Desafios – Mesmo nos casos em que a fiscalização tem êxito, no entanto, provar na Justiça a responsabilidade penal do responsável pelo crime de redução a condição análoga à de escravo impõe a policiais e procuradores outros desafios, um jurídico e outro tecnológico. O primeiro diz respeito à responsabilização dos culpados pelo crime. “Quem está tomando conta dos trabalhadores quase nunca é o responsável. Quem aufere lucro por meio daquele trabalhador é quem deveria ser responsabilizado”, disse a subprocuradora-geral do MPF, Luiza Frischeisen.

Interação – O segundo desafio envolve a integração dos sistemas eletrônicos de tramitação processual dos diferentes órgãos do sistema de Justiça. Tribunais, Ministério Público e Defensoria Pública utilizaram sistemas próprios, o que prejudica o andamento das ações judiciais dessa natureza.
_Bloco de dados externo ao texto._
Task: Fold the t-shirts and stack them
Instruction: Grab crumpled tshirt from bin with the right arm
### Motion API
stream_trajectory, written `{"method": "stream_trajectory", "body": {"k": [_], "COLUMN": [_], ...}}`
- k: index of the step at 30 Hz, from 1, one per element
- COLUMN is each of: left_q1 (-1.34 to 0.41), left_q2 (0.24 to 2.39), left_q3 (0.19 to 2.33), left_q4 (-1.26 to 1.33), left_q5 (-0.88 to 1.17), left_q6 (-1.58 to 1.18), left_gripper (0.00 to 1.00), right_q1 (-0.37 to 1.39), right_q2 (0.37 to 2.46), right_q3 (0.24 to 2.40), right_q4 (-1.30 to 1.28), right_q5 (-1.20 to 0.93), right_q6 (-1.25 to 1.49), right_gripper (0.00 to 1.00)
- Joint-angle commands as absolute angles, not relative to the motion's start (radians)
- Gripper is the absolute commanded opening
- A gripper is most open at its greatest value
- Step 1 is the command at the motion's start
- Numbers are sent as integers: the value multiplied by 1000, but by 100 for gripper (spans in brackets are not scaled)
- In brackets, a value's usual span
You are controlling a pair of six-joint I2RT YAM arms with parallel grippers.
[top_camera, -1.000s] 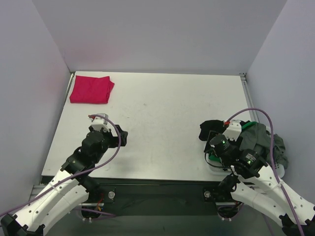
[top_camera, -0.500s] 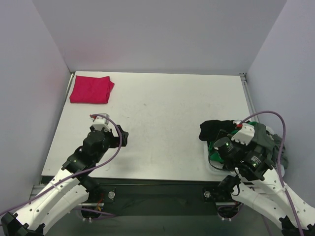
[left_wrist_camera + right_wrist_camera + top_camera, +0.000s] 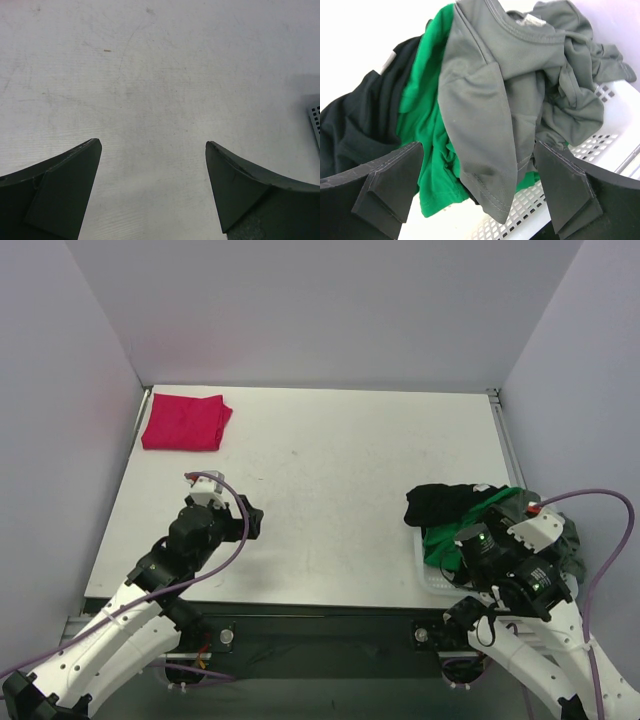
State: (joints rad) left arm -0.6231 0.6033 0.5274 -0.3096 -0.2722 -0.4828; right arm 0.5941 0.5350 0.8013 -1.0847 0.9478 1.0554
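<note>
The left gripper [image 3: 153, 147] hangs over the bare table [image 3: 350, 440] near its front left. Its jaws are spread wide with nothing between them. The red shirt [image 3: 186, 422] lies folded flat in the far left corner, well apart from both arms.

At the front right edge stands the basket [image 3: 602, 135], with three shirts heaped in it, all unfolded. The grey shirt [image 3: 490, 100] lies crumpled on top, one part draped across the green shirt [image 3: 427, 130]. The black shirt [image 3: 360, 120] lies left of the green one and spills over the basket's left rim.

The right gripper [image 3: 479, 150] hovers over this heap, above the grey shirt, its jaws wide apart and holding nothing. Whether its fingertips touch the cloth cannot be told.
</note>
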Motion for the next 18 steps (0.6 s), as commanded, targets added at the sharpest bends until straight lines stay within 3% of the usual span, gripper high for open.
{"method": "stream_trajectory", "body": {"k": [1, 10, 18], "left_q1": [-627, -627, -627], "left_q2": [598, 591, 581], "left_q3": [526, 525, 522], "left_q4": [-256, -255, -253], "left_q5": [-250, -239, -239], "left_q6": [-482, -485, -486], "left_gripper": [97, 97, 97], "right_q1": [588, 588, 586], "right_q2": [537, 572, 482], "right_q3": [762, 709, 655], "right_q4": [-1140, -1138, -1137], "right_q5": [1003, 1003, 1005], "right_q6": [1155, 1268, 1342], "right_gripper": [100, 100, 97]}}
Para solucionar este problema, o presidente do Comitê Nacional Judicial de Enfrentamento à Exploração do Trabalho em Condição Análoga à de Escravo e ao Tráfico de Pessoas, conselheiro Lelio Bentes, propôs a criação de um grupo de trabalho para discutir no âmbito do comitê soluções tecnológicas que permitam que os sistemas dos diferentes órgãos dialoguem entre si.

Representantes das áreas da tecnologia da informação (TI) dos órgãos que integram o comitê vão discutir como tornar seus sistemas próprios compatíveis com o Modelo Nacional de Interoperabilidade (MNI), plataforma que permite a comunicação pela internet entre sistemas de tramitação processual utilizados por órgãos do Poder Judiciário e outras entidades que compõem o sistema de justiça. “A troca de informações nesse encontro justifica plenamente a realização dessa reunião do Comitê Nacional Judicial de Enfrentamento à Exploração do Trabalho em Condição Análoga à de Escravo e ao Tráfico de Pessoas”, afirmou o conselheiro Lelio Bentes.